Sepintas orang melihat
baju surjan lurik berwarna warni di Jogja hanya perkara estetis dan selera
saja. Ternyata tak demikian halnya. Sampai saat ini saya masih sering terkagum
akan kedalaman filosofi berbagai peninggalan budaya jawa.
Belum berbicara mengenai
keris, wayang, dan berbagai upacara adat yang suatu saat akan saya bahas belakangan.
Surjan bergaris biru hitam ini merupakan satu hal istimewa yang baru saya
temui.
Malu juga rasanya
sebagai 'hardcore Jogjanese' ketinggalan informasi berharga ini.
Kain lurik biru hitam
ini bernama ‘Lurik Peranakan’. Kebanyakan orang memahami bahwa motif ini hanya
dipakai oleh abdi dalem keraton. Baju korpri jaman dulu kata kebanyakan orang
untuk menyederhanakannya. Tapi tak banyak yang mengerti latar belakangnya.
Jumlah garis lurik ini
berseling 3 & 4, sehingga disebut ‘Lurik Telupat’ atau telu dan papat. Telupat
ini memiliki makna ‘kewulu minangka prepat’, yang juga berarti ‘Rinengkuh dados kadhang ing antawisipun Abdi Dalem setunggal sanesipun,
kaliyan Hingkang Sinuwun Kanjeng Sultan’.. hehe tambah bingung.
Terjemahannya kurang lebih adalah ‘menyatu dan menjadi
saudara kandung baik sesama abdi dalem, maupun wujud persaudaraan terhadap
Sultan’.
Dengan kata lain, lurik ini merupakan satu
perwujudan dari makna ‘manunggaling kawula gusti’, penyatuan antara raja dan
rakyatnya, atau lebih tinggi lagi penyatuan antara Tuhan dan Mahluknya.
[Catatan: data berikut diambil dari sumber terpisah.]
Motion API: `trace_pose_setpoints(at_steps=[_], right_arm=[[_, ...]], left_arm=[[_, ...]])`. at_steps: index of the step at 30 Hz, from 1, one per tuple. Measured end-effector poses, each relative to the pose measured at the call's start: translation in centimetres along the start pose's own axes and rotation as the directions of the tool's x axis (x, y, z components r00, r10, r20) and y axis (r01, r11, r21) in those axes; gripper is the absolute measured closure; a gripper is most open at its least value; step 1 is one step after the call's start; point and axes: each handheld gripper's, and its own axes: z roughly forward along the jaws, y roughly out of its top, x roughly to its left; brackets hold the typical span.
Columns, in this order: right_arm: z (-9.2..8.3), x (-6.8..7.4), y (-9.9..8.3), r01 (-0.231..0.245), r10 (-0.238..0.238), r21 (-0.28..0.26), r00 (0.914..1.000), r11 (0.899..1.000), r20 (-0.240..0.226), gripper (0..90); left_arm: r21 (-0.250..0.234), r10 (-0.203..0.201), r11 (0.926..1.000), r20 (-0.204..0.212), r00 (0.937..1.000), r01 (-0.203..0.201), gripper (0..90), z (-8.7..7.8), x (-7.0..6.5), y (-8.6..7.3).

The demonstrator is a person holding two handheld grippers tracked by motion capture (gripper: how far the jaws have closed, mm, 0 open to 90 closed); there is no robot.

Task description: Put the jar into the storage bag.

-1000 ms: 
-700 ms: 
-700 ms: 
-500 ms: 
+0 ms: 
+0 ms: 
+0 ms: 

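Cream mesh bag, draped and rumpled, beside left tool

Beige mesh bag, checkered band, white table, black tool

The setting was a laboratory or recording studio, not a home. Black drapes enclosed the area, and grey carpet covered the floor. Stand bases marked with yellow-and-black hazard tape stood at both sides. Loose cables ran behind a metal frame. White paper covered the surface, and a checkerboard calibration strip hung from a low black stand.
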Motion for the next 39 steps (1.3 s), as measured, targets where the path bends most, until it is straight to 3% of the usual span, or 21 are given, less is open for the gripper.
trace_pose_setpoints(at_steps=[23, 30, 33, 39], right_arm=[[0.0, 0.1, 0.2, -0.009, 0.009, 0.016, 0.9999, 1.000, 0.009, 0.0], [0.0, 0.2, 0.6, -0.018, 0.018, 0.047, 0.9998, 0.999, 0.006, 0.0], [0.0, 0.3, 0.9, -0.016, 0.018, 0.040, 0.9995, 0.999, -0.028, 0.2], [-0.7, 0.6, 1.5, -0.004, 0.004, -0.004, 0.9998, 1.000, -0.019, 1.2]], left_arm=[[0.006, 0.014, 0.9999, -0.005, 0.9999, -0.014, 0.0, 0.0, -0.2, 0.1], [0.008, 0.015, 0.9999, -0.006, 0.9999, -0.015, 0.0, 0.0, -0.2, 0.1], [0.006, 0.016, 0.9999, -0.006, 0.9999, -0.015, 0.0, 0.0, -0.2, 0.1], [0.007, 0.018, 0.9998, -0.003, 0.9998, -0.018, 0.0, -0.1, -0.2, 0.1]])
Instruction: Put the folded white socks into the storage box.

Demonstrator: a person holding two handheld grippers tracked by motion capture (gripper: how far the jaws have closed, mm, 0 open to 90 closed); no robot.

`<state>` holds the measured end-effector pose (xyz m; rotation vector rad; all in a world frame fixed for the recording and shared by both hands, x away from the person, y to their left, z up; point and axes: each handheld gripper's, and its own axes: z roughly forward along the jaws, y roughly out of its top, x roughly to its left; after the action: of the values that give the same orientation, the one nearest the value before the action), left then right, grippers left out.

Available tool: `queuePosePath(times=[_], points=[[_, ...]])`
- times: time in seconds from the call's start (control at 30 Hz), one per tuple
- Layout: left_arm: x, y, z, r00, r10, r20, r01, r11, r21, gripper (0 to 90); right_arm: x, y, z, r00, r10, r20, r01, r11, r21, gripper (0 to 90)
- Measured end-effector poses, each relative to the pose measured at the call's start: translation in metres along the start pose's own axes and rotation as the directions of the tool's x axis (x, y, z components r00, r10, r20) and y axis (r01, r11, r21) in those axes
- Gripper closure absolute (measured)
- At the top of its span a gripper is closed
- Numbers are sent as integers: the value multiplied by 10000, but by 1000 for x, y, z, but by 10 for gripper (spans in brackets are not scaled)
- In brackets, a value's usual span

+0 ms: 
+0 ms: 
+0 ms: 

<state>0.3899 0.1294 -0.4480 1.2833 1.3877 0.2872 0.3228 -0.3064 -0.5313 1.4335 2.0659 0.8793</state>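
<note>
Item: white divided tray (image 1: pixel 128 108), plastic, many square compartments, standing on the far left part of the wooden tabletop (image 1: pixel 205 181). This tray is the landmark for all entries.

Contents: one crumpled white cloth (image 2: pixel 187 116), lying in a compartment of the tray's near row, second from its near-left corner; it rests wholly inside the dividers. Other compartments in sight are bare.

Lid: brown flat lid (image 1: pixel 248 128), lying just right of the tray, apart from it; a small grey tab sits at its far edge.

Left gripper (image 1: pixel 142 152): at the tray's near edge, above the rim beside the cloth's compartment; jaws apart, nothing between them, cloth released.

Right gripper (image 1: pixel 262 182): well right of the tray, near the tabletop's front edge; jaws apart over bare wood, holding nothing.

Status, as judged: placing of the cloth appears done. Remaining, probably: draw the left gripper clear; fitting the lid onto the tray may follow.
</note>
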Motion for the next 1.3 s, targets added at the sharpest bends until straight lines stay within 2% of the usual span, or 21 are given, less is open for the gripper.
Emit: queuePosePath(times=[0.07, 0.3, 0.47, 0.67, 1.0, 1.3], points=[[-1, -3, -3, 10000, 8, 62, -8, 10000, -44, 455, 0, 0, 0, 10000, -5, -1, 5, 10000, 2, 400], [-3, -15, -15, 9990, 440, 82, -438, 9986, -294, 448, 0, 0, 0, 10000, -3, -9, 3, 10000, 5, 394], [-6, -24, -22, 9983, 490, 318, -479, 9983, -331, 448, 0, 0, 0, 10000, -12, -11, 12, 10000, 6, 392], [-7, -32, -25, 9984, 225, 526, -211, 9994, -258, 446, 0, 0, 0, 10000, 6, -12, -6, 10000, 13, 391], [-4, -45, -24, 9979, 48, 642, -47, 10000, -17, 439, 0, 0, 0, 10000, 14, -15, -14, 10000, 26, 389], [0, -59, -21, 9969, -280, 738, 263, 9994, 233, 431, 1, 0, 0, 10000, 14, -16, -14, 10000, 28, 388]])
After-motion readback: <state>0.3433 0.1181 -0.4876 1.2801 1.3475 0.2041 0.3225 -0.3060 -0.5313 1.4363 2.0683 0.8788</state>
Widiih..
daleem..
Selain garis tersebut, warna biru tua pun
mengandung arti ‘kedalaman’, bagai kedalaman laut, ketenangan, hening, tak bisa
dikira dan diremehkan, namun senantiasa sederhana, dan rendah hati.
Jumlah 6 kancing pada leher bermakna Rukun Iman,
sedangkan 5 kancing pada belah lengan yang juga disebut ‘belah banten’ bermakna
Rukun Islam.
Sedangkan sebutan Lurik Peranakan tersebut berasal
dari cara pemakaian kurung yang bagaikan masuk kedalam rahim ibu atau lubang
peranakan, yang dapat juga diartikan masuk lingkungan ‘njero benteng’ dalam
keraton, dimana keamanan, kenyamanan dan cinta kasih ditemui bagai dalam rahim
seorang ibu.
Hmm.. simple sederhana, namun cukup dalam dan
bermakna.
Tak tersadari pengertian ini merubah total cara
pandang saya melihat seorang tua dengan lurik peranakan dan blangkonnya yang sedang
melintas di jalan Bantul dengan sepeda onthel nya.